What you should do:
The result should be an exact copy of the entries below, free of pictures.

Records provided:
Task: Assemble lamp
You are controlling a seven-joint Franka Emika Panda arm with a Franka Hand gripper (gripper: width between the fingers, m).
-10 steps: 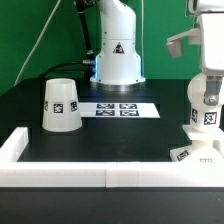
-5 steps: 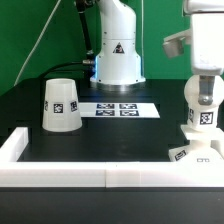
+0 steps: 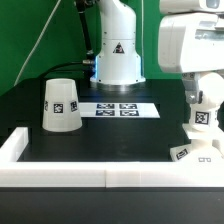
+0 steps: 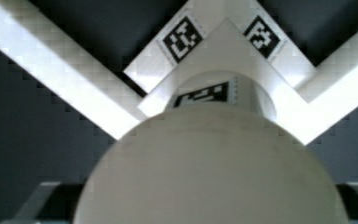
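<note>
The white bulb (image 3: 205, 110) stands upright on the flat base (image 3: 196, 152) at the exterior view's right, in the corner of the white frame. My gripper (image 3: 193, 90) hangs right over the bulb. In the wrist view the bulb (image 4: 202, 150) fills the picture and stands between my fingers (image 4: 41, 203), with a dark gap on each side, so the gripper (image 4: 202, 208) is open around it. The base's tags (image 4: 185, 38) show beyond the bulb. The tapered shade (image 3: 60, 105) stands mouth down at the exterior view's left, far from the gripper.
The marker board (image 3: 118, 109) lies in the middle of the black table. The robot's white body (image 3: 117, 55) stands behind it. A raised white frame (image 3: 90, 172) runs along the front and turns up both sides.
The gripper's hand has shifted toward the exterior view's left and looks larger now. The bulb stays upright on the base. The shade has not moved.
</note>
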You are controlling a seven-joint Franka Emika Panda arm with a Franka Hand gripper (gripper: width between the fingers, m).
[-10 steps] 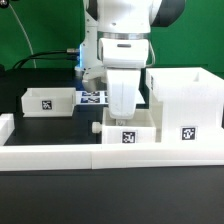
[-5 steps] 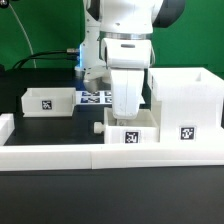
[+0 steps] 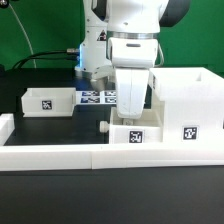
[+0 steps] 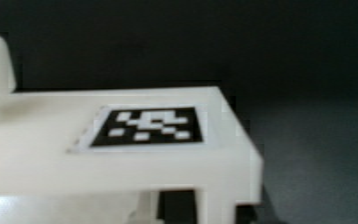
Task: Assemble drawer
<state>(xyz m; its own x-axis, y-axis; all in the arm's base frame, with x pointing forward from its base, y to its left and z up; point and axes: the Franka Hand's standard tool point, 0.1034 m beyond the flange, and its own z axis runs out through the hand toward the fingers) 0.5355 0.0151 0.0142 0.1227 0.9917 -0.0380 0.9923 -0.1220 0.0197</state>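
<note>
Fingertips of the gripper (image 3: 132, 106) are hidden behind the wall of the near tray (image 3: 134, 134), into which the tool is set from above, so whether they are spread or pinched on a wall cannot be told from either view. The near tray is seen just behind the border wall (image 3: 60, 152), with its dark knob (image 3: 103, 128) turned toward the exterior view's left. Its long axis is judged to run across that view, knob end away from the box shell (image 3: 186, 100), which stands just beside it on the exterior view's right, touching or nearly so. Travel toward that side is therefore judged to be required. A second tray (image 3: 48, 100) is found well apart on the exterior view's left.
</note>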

Result of the task:
Task: Assemble lamp
You are controlling a seven-joint Franka Emika Panda arm with a Franka Hand gripper (gripper: width between the fingers, m).
-10 steps: 
-5 steps: 
+0 steps: 
+0 steps: 
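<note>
The white bulb (image 3: 205, 110) stands upright on the flat base (image 3: 196, 152) at the exterior view's right, in the corner of the white frame. My gripper (image 3: 193, 90) hangs right over the bulb. In the wrist view the bulb (image 4: 202, 150) fills the picture and stands between my fingers (image 4: 41, 203), with a dark gap on each side, so the gripper (image 4: 202, 208) is open around it. The base's tags (image 4: 185, 38) show beyond the bulb. The tapered shade (image 3: 60, 105) stands mouth down at the exterior view's left, far from the gripper.
The marker board (image 3: 118, 109) lies in the middle of the black table. The robot's white body (image 3: 117, 55) stands behind it. A raised white frame (image 3: 90, 172) runs along the front and turns up both sides.
The gripper's hand has shifted toward the exterior view's left and looks larger now. The bulb stays upright on the base. The shade has not moved.
</note>
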You are controlling a seven-joint Franka Emika Panda arm with a Franka Hand gripper (gripper: width between the fingers, m).
[-10 steps] 
[-5 steps] 
[+0 steps] 
[+0 steps] 
Task: Assemble drawer
<state>(xyz m; its own x-axis, y-axis; all in the arm's base frame, with x pointing forward from its base, y to its left and z up; point and axes: the Franka Hand's standard tool point, 0.1034 m beyond the flange, and its own z axis runs out through the hand toward the fingers) 0.5355 0.0151 0.0142 0.1227 0.9917 -0.0380 0.9923 -0.1220 0.0197</state>
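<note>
Fingertips of the gripper (image 3: 132, 106) are hidden behind the wall of the near tray (image 3: 134, 134), into which the tool is set from above, so whether they are spread or pinched on a wall cannot be told from either view. The near tray is seen just behind the border wall (image 3: 60, 152), with its dark knob (image 3: 103, 128) turned toward the exterior view's left. Its long axis is judged to run across that view, knob end away from the box shell (image 3: 186, 100), which stands just beside it on the exterior view's right, touching or nearly so. Travel toward that side is therefore judged to be required. A second tray (image 3: 48, 100) is found well apart on the exterior view's left.
</note>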

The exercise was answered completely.